Python tools for ProteoGenomics Analysis Toolkit

Python application install with bioconda Codacy Badge PyPI version PyPI - Downloads

pypgatk is a Python library part of the ProteoGenomics Analysis Toolkit. It provides different bioinformatics tools for proteogenomics data analysis.

Requirements:

This package requirements vary depending on the way that you want to install it (all three are independent, you don't need all these requirements):

  • pip: if installation goes through pip, you will require Python3 and pip3 installed.
  • Bioconda: if installation goes through Bioconda, you will require that conda is installed and configured to use bioconda channels.
  • Docker container: to use pypgatk from its docker container you will need Docker installed.
  • Source code: to use and install from the source code directly, you will need to have git, Python3 and pip.

Installation

pip

You can install pypgatk with pip:

pip install pypgatk

Bioconda

You can install pypgatk with bioconda (please setup conda and the bioconda channel if you haven't first, as explained here):

conda install pypgatk

Available as a container

You can use the pypgatk tool already setup on a Docker container. You need to choose from the available tags here and replace it in the call below where it says <tag>.

docker pull quay.io/biocontainers/pypgatk:<tag>

NOTE: Please note that Biocontainers containers do not have a latest tag, as such a docker pull/run without defining the tag will fail. For instance, a valid call would be (for version 0.0.2):

docker run -it quay.io/biocontainers/pypgatk:0.0.2--py_0

Inside the container, you can either use the Python interactive shell or the command line version (see below).

Use latest source code

Alternatively, for the latest version, clone this repo and go into its directory, then execute pip3 install . :

git clone https://github.com/bigbio/py-pgatk
cd py-pgatk
# you might want to create a virtualenv for pypgatk before installing
pip3 install .

Usage

The pypgatk design combines multiple modules and tools into one framework. All the possible commands are accessible using the commandline tool pypgatk_cli.py.

$: pypgatk_cli.py -h
Usage: pypgatk [OPTIONS] COMMAND [ARGS]...

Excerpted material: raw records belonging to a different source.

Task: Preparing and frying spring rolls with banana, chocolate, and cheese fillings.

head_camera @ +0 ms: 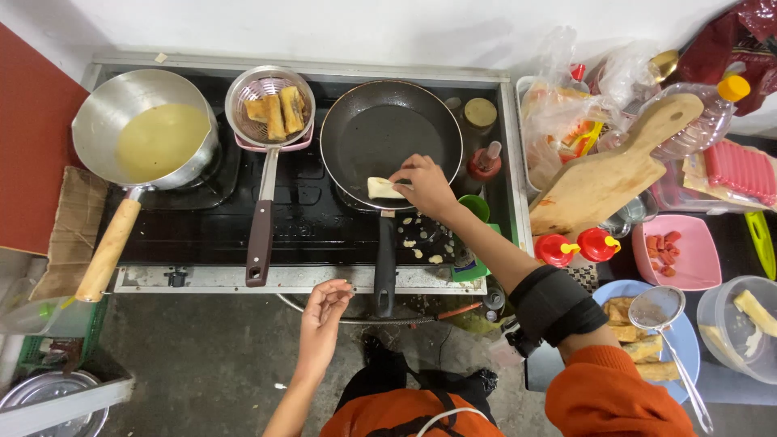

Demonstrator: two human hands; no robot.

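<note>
- At far left a red wall panel (32, 137) meets a white wall behind the black stove (299, 210).
- On that surface stands a steel saucepan (146, 129) of yellow liquid, then a strainer (269, 105) holding fried rolls.
- Left hand (324, 316) hangs over the concrete floor (202, 364), fingers loosely curled, empty.
- Right hand (425, 184) pinches a pale roll (382, 188) at the near rim of the black frying pan (388, 137).
- Rightward: wooden cutting board (603, 174), pink bowl (688, 267).
</note>
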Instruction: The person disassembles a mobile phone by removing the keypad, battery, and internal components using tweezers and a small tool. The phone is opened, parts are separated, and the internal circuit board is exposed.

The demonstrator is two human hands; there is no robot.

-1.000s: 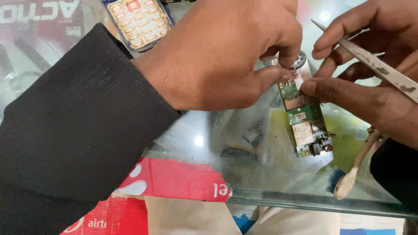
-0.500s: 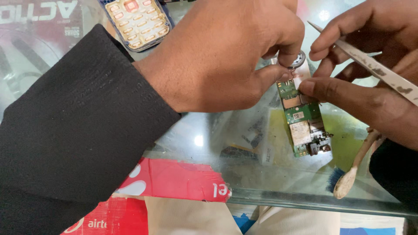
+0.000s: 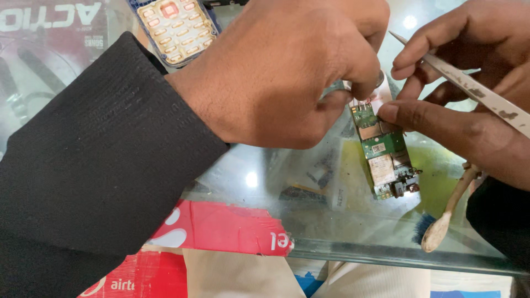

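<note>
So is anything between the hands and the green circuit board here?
Nothing visible. The left hand pinches the top end of the green circuit board, and a finger of the right hand presses its right edge. The metal tweezers sit in the right hand, off the board.

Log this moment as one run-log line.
left hand: pinching top of circuit board | right hand: steadying board, holding metal tool | keypad: on glass counter
</note>
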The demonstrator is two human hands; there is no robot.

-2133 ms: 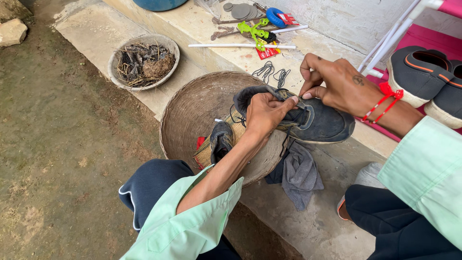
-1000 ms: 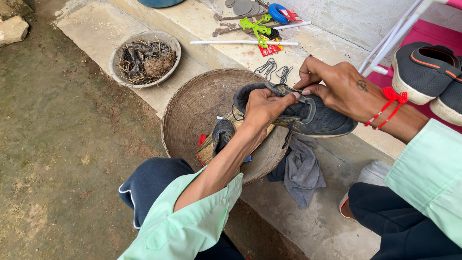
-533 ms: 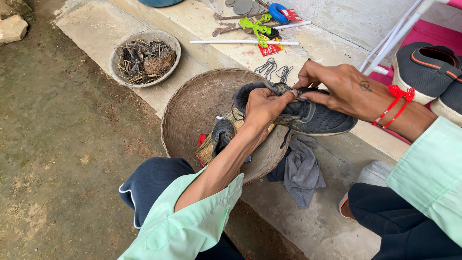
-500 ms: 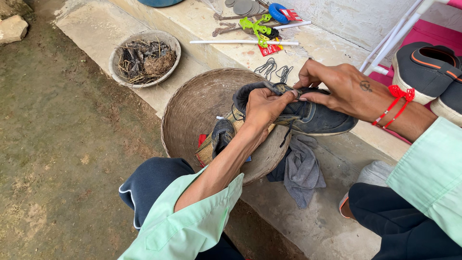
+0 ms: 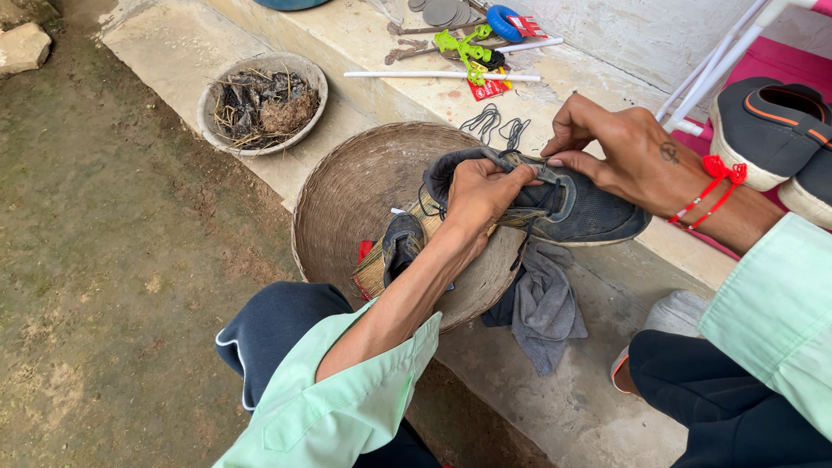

  This is the main tool that give access to all commands and options
  provided by the pypgatk

Options:
  -h, --help  Show this message and exit.

Commands:
  cbioportal-downloader     Command to download the the cbioportal studies
  cbioportal-to-proteindb  Command to translate cbioportal mutation data into
                           proteindb
  cosmic-downloader        Command to download the cosmic mutation database
  cosmic-to-proteindb      Command to translate Cosmic mutation data into
                           proteindb
  dnaseq-to-proteindb      Generate peptides based on DNA sequences
  ensembl-downloader       Command to download the ensembl information
  generate-decoy           Create decoy protein sequences. Each protein is
                           reversed and the cleavage sites switched with
                           preceding amino acid. Peptides are checked for
                           existence in target sequences if foundthe tool will
                           attempt to shuffle them. James.Wright@sanger.ac.uk
                           2015
  threeframe-translation   Command to perform 3frame translation
  vcf-to-proteindb         Generate peptides based on DNA variants from
                           ENSEMBL VEP VCF files

The library provides multiple commands to download, translate and generate protein sequence databases from reference and mutation genome databases.

Full Documentation

https://pgatk.readthedocs.io/en/latest/pypgatk.html

Cite as

Husen M Umer, Enrique Audain, Yafeng Zhu, Julianus Pfeuffer, Timo Sachsenberg, Janne Lehtiö, Rui M Branca, Yasset Perez-Riverol, Generation of ENSEMBL-based proteogenomics databases boosts the identification of non-canonical peptides, Bioinformatics, Volume 38, Issue 5, 1 March 2022, Pages 1470–1472, https://doi.org/10.1093/bioinformatics/btab838

Project details


Download files

Download the file for your platform. If you're not sure which to choose, learn more about installing packages.

Source Distribution

pypgatk-0.0.22.tar.gz (168.1 kB view details)

Uploaded Source

Built Distribution

If you're not sure about the file name format, learn more about wheel file names.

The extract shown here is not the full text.